Monthly U.S. Debt Hits a New Record
Although a record amount, it was lower than expected by analysts. Equally significant, revenue in February rose 23% to $107.5 billion -- the first year-over-year revenue increase since April 2008.
Economists surveyed by Bloomberg News had expected the U.S. government to post a $223.0 billion deficit in February, following a revised $42.6 billion deficit in January and a $91.4 billion deficit in December. The federal government ran a $193.9 billion deficit a year ago, in February 2009. It also posted a record $1.42 trillion deficit in fiscal 2009, following a $454.8 billion deficit in fiscal 2008. The $1.42 trillion 2009 deficit was nearly three times the 2008 deficit due mainly to the bank bailout and $787 billion fiscal stimulus package.
In February, revenue, jumped 23.1% to $107.5 billion from $87.3 billion in February 2009. Meanwhile, spending increased 16.8% to $328.4 billion, from $281.2 billion in February 2009.
February's 9.3% year-over-year revenue increase, the first monthly increase in about two years, represents a substantial improvement over January's 9.3% year-over-year decline.
The Obama administration forecasts a $1.41 trillion deficit for this year, fiscal 2010 (which began October 1, 2009) and a $1.6 trillion deficit for next year, fiscal 2011.
The U.S. government last ran a surplus during fiscal year 2001, posting a surplus of $128 billion in the last year of the Clinton administration. In the first year of the George W. Bush administration, Congress passed a roughly $1.1 trillion tax cut which immediately created a $200 billion structural deficit. Increased spending for the Iraq and Afghanistan wars, the war on terror programs, and the senior citizen prescription program increased the annual deficit to about $350 billion.
Revenue Uptrend In Sight?
The key take-a-away from the February report?
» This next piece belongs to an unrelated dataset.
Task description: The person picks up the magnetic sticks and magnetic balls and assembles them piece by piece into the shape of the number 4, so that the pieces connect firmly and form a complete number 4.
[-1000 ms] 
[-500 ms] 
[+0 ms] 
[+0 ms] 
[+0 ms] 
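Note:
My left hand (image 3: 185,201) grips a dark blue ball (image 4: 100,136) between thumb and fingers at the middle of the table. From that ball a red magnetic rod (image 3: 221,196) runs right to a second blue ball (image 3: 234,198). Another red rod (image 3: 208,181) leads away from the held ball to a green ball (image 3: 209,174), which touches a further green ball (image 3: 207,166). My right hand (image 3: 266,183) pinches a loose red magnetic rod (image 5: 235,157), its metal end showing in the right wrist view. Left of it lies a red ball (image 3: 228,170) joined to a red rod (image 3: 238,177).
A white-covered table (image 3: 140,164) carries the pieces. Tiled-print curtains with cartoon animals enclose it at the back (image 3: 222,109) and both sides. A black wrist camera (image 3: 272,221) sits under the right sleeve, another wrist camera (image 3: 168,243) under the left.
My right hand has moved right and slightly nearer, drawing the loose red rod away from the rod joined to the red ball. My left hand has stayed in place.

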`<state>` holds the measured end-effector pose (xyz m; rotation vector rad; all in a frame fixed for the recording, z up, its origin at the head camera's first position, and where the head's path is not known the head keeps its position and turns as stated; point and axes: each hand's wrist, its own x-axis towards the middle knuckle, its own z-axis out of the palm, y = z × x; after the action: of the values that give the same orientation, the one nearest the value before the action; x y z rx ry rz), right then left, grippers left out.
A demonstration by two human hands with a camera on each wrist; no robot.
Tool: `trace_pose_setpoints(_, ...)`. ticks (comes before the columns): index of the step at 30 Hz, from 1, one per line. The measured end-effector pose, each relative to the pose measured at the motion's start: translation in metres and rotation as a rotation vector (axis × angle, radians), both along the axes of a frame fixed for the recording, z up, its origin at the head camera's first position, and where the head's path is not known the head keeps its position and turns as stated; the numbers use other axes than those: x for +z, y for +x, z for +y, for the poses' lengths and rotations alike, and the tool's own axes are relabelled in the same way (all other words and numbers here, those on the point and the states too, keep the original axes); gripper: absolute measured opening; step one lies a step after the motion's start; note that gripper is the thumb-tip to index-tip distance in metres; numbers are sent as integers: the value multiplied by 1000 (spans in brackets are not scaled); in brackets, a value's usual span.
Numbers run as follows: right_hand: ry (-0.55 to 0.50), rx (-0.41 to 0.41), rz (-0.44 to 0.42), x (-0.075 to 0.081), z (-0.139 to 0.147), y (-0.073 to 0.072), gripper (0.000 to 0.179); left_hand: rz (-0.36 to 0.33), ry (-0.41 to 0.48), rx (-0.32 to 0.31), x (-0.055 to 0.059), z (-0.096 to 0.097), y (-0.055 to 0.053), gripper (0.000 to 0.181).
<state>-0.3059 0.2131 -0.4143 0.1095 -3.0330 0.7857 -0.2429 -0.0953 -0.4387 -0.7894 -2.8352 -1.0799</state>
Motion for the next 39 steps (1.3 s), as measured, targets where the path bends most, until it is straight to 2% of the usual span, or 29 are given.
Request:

Obviously, the smaller-than-expected monthly deficit is encouraging, but the real standout line item is revenue: it jumped an impressive 23%.
While investors should keep in mind that it's only one month's data, and revenues can easily retrench in the months ahead, the data point suggests that tax revenue has bottomed and is showing signs of growth -- a phenomenon consistent with a healing economy and an increase in commercial activity.